A lot of talk about Clear Channel being taken “private” as if that in and of itself is a good thing. Look at who actually bought CC and you realize that “meet the new boss – same as the old boss” is apropos.
Private Equity is the Gordon Gecko of the new millennium. It’s nu-Gecko – a metro sexual Gecko. It’s the kind of Gecko that still believes greed is good- he’s just not stupid enough to shout it into a microphone.
Instead of contentious hostel take-overs, buy outs – and callous breaking up of companies to sell off in little highly profitable pieces – PEGs are largely faceless, hard to demonize companies who pursue the same types of business plans quietly across a variety of different industries – and do so with more tact and patience than the fictional 80’s villian.
They often leave much of existing management in place to take care of the administrative affairs – mostly reducing costs. They act as partners in a process that’s ultimate aim is the same as Gecko’s – just a bit more humane. Like smart bombs. 😉
PEGs operate on 3-5 year plans. Buy companies – restructure to sell and/or put back into the public thru IPOs.

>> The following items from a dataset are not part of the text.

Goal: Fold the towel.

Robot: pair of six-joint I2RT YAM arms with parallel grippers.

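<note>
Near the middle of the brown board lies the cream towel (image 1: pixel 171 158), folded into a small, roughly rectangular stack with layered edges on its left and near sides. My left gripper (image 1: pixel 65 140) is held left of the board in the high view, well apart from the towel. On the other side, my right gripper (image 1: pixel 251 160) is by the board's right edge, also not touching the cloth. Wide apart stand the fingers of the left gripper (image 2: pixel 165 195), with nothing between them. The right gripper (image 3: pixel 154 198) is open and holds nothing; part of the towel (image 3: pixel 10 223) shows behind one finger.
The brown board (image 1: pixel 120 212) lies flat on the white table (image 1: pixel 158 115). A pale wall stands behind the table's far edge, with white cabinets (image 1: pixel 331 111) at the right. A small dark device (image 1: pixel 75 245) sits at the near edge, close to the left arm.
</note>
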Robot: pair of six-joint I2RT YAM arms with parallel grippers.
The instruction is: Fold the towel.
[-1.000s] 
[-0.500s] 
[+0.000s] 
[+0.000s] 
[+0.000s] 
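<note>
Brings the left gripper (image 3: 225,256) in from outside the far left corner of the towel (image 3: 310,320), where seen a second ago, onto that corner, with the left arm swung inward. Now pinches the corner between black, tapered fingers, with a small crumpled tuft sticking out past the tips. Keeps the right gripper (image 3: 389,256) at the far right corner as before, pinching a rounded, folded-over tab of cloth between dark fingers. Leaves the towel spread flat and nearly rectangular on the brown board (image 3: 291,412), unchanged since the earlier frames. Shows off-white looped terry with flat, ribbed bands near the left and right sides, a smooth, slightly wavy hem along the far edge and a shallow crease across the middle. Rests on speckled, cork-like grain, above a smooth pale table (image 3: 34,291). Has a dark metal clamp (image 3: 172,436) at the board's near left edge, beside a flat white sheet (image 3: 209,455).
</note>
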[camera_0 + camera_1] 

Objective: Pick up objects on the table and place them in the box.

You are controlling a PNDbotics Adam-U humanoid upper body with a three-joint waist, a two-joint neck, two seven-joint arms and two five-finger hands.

Like your neighbor who seeks out distresed home sellers to buy at a bargain – put a few grand into some paint and fake marble tile in the bathrooms to re-sell a few months later and pocket 30% profit. PEGs are flippers. Fair enough. Yeah Captialism.
Which begs the question –
Why the sudden interest in a stagnant growth industry like radio from Private Equity?
The main reason has to be the 3-5 year upside.
The thinking must be that current radio prices already fully reflect the competitive threats to radio. In other words – it won’t get worse.
All the tolls satellite radio, mp3, Internet will ever take on radio have mostly been absorbed and that’s why you can buy Clear Channel for far less than it “should be worth” – for far less than Clear Channel itself paid for the assets.
Okay – buying into radio is a bargain. So – where does the growth come from?
Further consolidation and mergers I guess. Still lots of room in radio to streamline operations – reduce costs.
I think it’s safe to say one of the places PE will look to reduce costs is in any future focused R&D type ventures that are currently not contributing to the bottom line.
Clear Channel in particular has “format labs” and other forward looking programs that will probably either be eliminated or dramatically scaled back. Although I have to think some of that will have to be kept in place – even if in name only – for PR purposes.
But – even after squeezing every nickle out these broadcasting companies – that probably won’t net the minimum 30% returns I’ve read PEGs demand for their efforts.
With stagnant to low single digit growth projections for radio – one has to wonder -where’s that cash coming from?
Let’s look at some 3-5 year positives for radio –
Sat radio could (probably) go under – giving investors more confidence in terrestrial radio again. Confidence is as good as cash on open markets.
Adoption of Passive Measurement can also increase confidence among advertisers who will pour more money into the medium knowing (finally) it’s a great value. (this gate could swing the other way too – proving once and for all that advertising on the radio is at best hit and miss – but I’m trying to stay as postive as possible here)
And – let’s not forget – reducing ownership limit regulations is also a very real possibility.
Is that enough?
After 3-5 years – who knows? And maybe . . . who cares?
Interesting little Nugget in the Clear Channel Investor FAQ
Question Number 21 – Will jobs be eliminated?
Second part of the answer –
We have been undergoing a shift in focus in the radio division, from being focused mainly on on-air broadcasts to a more balanced approach to investing in our business — that shift will mean more jobs focused on our radio business’s high-growth areas, such as online.